◆ Problem to solve
Without omitting anything, write out the listing below precisely.

◆ Data below

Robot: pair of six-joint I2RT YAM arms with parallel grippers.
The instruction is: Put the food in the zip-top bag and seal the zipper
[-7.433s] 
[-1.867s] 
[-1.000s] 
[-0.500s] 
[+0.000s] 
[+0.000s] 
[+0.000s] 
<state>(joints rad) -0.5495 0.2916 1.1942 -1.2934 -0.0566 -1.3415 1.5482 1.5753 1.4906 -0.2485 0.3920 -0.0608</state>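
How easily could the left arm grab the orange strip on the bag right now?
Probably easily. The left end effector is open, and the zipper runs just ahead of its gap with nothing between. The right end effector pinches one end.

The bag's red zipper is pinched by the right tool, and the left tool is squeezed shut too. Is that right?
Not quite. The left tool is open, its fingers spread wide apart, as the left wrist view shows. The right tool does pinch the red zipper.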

◆ Response to this task
Robot: pair of six-joint I2RT YAM arms with parallel grippers.
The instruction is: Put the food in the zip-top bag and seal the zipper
[-7.433s] 
[-1.867s] 
[-1.000s] 
[-0.500s] 
[+0.000s] 
[+0.000s] 
[+0.000s] 
<state>(joints rad) -0.5495 0.2916 1.1942 -1.2934 -0.0566 -1.3415 1.5482 1.5753 1.4906 -0.2485 0.3920 -0.0608</state>
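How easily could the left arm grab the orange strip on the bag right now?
Probably easily. The left end effector is open, and the zipper runs just ahead of its gap with nothing between. The right end effector pinches one end.

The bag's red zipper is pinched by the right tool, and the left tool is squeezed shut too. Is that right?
Not quite. The left tool is open, its fingers spread wide apart, as the left wrist view shows. The right tool does pinch the red zipper.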

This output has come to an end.